Copy all of the records word for word.

═════ INFORMATION SUPPLIED

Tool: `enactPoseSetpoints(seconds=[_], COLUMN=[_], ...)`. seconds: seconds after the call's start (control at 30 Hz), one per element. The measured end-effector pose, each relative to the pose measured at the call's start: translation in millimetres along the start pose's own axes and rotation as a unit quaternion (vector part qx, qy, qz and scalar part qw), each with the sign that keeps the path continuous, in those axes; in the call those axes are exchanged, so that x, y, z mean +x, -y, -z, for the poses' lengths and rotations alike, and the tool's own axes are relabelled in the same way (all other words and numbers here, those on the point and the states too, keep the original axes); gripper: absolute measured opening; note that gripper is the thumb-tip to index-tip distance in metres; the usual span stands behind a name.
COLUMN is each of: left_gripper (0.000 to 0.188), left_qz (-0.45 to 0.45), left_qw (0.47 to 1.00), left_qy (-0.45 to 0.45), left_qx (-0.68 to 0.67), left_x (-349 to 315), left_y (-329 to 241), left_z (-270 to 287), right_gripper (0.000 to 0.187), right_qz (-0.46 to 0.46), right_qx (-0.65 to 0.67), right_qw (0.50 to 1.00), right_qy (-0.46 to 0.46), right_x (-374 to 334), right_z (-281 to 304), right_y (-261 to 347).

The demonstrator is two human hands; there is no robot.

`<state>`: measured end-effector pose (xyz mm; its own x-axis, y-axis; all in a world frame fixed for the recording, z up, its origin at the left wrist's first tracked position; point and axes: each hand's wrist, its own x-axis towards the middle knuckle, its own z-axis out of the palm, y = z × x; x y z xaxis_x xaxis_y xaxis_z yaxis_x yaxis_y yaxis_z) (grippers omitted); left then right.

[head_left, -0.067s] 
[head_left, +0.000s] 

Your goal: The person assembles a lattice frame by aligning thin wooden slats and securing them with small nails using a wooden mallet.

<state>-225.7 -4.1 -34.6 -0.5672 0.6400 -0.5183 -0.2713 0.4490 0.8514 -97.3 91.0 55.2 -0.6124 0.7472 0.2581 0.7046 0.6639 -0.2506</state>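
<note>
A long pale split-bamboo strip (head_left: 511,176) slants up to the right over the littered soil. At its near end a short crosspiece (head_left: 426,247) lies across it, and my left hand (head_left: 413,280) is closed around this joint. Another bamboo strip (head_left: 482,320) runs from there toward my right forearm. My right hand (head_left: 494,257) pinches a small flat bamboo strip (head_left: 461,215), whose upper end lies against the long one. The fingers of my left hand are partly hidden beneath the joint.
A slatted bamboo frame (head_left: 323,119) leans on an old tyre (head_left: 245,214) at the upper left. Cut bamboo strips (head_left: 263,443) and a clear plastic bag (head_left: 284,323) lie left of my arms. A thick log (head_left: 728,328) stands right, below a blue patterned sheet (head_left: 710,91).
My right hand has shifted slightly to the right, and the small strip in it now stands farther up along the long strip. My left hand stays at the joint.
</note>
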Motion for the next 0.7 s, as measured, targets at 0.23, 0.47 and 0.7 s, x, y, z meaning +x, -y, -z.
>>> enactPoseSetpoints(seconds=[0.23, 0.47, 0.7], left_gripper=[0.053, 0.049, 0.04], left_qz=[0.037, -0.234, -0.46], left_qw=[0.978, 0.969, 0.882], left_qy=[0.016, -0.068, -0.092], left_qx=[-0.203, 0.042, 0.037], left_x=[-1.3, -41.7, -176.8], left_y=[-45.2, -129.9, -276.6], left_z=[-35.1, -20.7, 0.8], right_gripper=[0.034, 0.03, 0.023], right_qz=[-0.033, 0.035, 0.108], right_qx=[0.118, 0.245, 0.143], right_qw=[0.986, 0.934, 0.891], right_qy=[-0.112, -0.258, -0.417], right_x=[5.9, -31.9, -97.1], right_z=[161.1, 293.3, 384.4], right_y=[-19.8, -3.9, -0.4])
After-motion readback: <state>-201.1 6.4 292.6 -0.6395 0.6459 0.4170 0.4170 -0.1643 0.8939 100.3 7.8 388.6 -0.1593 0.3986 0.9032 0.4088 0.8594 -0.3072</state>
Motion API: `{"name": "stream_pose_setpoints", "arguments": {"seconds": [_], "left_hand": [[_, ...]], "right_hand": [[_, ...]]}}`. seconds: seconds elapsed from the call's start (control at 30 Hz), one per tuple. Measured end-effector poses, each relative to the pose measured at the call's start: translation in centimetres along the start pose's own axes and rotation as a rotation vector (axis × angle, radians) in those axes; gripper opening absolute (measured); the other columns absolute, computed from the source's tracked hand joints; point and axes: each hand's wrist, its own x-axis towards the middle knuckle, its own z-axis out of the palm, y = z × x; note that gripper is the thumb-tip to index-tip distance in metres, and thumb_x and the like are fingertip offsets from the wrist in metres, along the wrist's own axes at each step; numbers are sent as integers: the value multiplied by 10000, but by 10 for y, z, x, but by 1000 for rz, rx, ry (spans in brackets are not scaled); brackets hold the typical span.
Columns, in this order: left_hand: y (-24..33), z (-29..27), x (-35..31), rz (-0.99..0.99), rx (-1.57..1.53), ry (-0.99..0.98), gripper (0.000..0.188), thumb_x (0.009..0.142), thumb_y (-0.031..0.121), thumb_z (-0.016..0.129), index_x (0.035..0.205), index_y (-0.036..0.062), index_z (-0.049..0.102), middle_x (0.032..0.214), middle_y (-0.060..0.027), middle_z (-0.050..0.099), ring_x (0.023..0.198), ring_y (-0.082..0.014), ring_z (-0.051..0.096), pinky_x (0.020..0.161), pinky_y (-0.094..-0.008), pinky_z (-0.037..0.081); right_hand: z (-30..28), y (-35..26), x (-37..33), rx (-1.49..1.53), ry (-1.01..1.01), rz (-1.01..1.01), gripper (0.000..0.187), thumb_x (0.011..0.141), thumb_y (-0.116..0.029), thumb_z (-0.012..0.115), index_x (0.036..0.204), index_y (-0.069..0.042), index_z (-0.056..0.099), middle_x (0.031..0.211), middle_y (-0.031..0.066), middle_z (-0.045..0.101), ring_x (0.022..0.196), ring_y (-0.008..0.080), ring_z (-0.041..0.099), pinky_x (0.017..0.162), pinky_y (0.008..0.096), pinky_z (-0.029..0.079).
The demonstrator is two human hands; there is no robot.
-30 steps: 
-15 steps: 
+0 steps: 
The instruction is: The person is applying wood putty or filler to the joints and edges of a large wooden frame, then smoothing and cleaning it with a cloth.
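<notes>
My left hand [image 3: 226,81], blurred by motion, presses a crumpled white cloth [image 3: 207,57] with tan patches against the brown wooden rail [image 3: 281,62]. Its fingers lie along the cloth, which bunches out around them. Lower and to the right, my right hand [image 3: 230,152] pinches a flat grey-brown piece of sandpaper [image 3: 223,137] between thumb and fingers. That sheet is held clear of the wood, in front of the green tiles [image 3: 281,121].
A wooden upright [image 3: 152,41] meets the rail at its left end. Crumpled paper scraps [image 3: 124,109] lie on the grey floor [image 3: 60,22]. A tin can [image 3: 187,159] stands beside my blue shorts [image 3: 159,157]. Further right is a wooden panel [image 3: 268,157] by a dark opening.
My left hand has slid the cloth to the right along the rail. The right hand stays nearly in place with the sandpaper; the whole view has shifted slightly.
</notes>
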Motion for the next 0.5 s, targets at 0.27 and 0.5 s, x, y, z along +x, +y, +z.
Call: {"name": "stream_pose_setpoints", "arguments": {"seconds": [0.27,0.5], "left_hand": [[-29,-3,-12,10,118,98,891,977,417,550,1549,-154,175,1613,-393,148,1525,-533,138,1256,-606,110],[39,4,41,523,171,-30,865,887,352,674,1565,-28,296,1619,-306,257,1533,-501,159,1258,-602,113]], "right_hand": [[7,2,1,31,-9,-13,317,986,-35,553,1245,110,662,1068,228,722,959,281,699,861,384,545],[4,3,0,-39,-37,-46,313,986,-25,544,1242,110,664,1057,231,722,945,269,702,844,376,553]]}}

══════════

[SOLUTION TO THE EXERCISE]:
Tool: `enactPoseSetpoints(seconds=[_], COLUMN=[_], ...)`. seconds: seconds after the call's start (control at 30 Hz), one per element. The measured end-effector pose, each relative to the pose measured at the call's start: translation in millimetres along the start pose's own axes and rotation as a unit quaternion (vector part qx, qy, qz and scalar part qw), each with the sign that keeps the path continuous, in those axes; in the call those axes are exchanged, so that x, y, z mean +x, -y, -z, for the poses' lengths and rotations alike, and the tool's own axes are relabelled in the same way (all other words and numbers here, those on the point and the states too, keep the original axes); gripper: absolute measured opening; note that gripper is the thumb-tip to index-tip distance in metres; the usual span stands behind a name.
COLUMN is each of: left_gripper (0.000 to 0.188), left_qz (-0.45 to 0.45), left_qw (0.47 to 1.00), left_qy (-0.45 to 0.45), left_qx (-0.68 to 0.67), left_x (-349 to 315), left_y (-329 to 241), left_z (-270 to 287), right_gripper (0.000 to 0.187), right_qz (-0.46 to 0.46), right_qx (-0.65 to 0.67), right_qw (0.50 to 1.00), right_qy (-0.46 to 0.46), right_x (-374 to 334), right_z (-281 to 304), right_y (-261 to 347).

The demonstrator is two human hands; there is no robot.

`<state>`: measured end-effector pose (xyz mm; its own x-axis, y-axis; all in a world frame fixed for the recording, z up, its origin at the left wrist's first tracked position; point and axes: each hand's wrist, its own x-axis towards the middle knuckle, its own z-axis out of the palm, y = z × x; x y z xaxis_x xaxis_y xaxis_z yaxis_x yaxis_y yaxis_z) (grippers omitted); left then right.

[head_left, -0.067s] 
[head_left, +0.000s] 

Your goal: The person assembles a lattice frame by aligning thin wooden slats and securing them with small nails using a wooden mallet.

<state>-225.7 -4.1 -34.6 -0.5672 0.6400 -0.5183 -0.2713 0.4490 0.8514 -97.3 91.0 55.2 -0.6124 0.7472 0.2581 0.7046 0.6639 -0.2506</state>
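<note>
A long pale split-bamboo strip (head_left: 511,176) slants up to the right over the littered soil. At its near end a short crosspiece (head_left: 426,247) lies across it, and my left hand (head_left: 413,280) is closed around this joint. Another bamboo strip (head_left: 482,320) runs from there toward my right forearm. My right hand (head_left: 494,257) pinches a small flat bamboo strip (head_left: 461,215), whose upper end lies against the long one. The fingers of my left hand are partly hidden beneath the joint.
A slatted bamboo frame (head_left: 323,119) leans on an old tyre (head_left: 245,214) at the upper left. Cut bamboo strips (head_left: 263,443) and a clear plastic bag (head_left: 284,323) lie left of my arms. A thick log (head_left: 728,328) stands right, below a blue patterned sheet (head_left: 710,91).
My right hand has shifted slightly to the right, and the small strip in it now stands farther up along the long strip. My left hand stays at the joint.
</note>
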Motion for the next 0.7 s, as measured, targets at 0.23, 0.47 and 0.7 s, x, y, z meaning +x, -y, -z.
>>> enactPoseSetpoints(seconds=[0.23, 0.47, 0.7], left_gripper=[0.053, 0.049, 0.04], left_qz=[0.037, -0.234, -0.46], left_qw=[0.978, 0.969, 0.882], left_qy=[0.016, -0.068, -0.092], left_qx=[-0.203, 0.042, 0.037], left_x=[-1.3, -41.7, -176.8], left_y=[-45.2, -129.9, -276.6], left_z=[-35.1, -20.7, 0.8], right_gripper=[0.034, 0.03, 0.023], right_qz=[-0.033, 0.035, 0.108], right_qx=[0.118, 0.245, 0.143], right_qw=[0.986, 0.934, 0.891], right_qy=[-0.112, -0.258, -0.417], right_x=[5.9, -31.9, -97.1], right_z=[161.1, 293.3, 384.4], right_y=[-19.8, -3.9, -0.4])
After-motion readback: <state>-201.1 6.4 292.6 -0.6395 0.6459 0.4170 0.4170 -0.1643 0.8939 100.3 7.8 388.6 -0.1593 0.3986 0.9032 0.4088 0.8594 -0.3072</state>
Motion API: `{"name": "stream_pose_setpoints", "arguments": {"seconds": [_], "left_hand": [[_, ...]], "right_hand": [[_, ...]]}}`. seconds: seconds elapsed from the call's start (control at 30 Hz), one per tuple. Measured end-effector poses, each relative to the pose measured at the call's start: translation in centimetres along the start pose's own axes and rotation as a rotation vector (axis × angle, radians) in those axes; gripper opening absolute (measured); the other columns absolute, computed from the source's tracked hand joints; point and axes: each hand's wrist, its own x-axis towards the middle knuckle, its own z-axis out of the palm, y = z × x; note that gripper is the thumb-tip to index-tip distance in metres, and thumb_x and the like are fingertip offsets from the wrist in metres, along the wrist's own axes at each step; numbers are sent as integers: the value multiplied by 10000, but by 10 for y, z, x, but by 1000 for rz, rx, ry (spans in brackets are not scaled); brackets hold the typical span.
Columns, in this order: left_hand: y (-24..33), z (-29..27), x (-35..31), rz (-0.99..0.99), rx (-1.57..1.53), ry (-0.99..0.98), gripper (0.000..0.188), thumb_x (0.009..0.142), thumb_y (-0.031..0.121), thumb_z (-0.016..0.129), index_x (0.035..0.205), index_y (-0.036..0.062), index_z (-0.049..0.102), middle_x (0.032..0.214), middle_y (-0.060..0.027), middle_z (-0.050..0.099), ring_x (0.023..0.198), ring_y (-0.082..0.014), ring_z (-0.051..0.096), pinky_x (0.020..0.161), pinky_y (-0.094..-0.008), pinky_z (-0.037..0.081); right_hand: z (-30..28), y (-35..26), x (-37..33), rx (-1.49..1.53), ry (-1.01..1.01), rz (-1.01..1.01), gripper (0.000..0.187), thumb_x (0.011..0.141), thumb_y (-0.116..0.029), thumb_z (-0.012..0.115), index_x (0.036..0.204), index_y (-0.069..0.042), index_z (-0.056..0.099), middle_x (0.031..0.211), middle_y (-0.031..0.066), middle_z (-0.045..0.101), ring_x (0.022..0.196), ring_y (-0.008..0.080), ring_z (-0.041..0.099), pinky_x (0.017..0.162), pinky_y (0.008..0.096), pinky_z (-0.029..0.079).
The demonstrator is two human hands; there is no robot.
-30 steps: 
-15 steps: 
+0 steps: 
The instruction is: The person is applying wood putty or filler to the joints and edges of a large wooden frame, then smoothing and cleaning it with a cloth.
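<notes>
My left hand [image 3: 226,81], blurred by motion, presses a crumpled white cloth [image 3: 207,57] with tan patches against the brown wooden rail [image 3: 281,62]. Its fingers lie along the cloth, which bunches out around them. Lower and to the right, my right hand [image 3: 230,152] pinches a flat grey-brown piece of sandpaper [image 3: 223,137] between thumb and fingers. That sheet is held clear of the wood, in front of the green tiles [image 3: 281,121].
A wooden upright [image 3: 152,41] meets the rail at its left end. Crumpled paper scraps [image 3: 124,109] lie on the grey floor [image 3: 60,22]. A tin can [image 3: 187,159] stands beside my blue shorts [image 3: 159,157]. Further right is a wooden panel [image 3: 268,157] by a dark opening.
My left hand has slid the cloth to the right along the rail. The right hand stays nearly in place with the sandpaper; the whole view has shifted slightly.
</notes>
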Motion for the next 0.5 s, targets at 0.27 and 0.5 s, x, y, z along +x, +y, +z.
Call: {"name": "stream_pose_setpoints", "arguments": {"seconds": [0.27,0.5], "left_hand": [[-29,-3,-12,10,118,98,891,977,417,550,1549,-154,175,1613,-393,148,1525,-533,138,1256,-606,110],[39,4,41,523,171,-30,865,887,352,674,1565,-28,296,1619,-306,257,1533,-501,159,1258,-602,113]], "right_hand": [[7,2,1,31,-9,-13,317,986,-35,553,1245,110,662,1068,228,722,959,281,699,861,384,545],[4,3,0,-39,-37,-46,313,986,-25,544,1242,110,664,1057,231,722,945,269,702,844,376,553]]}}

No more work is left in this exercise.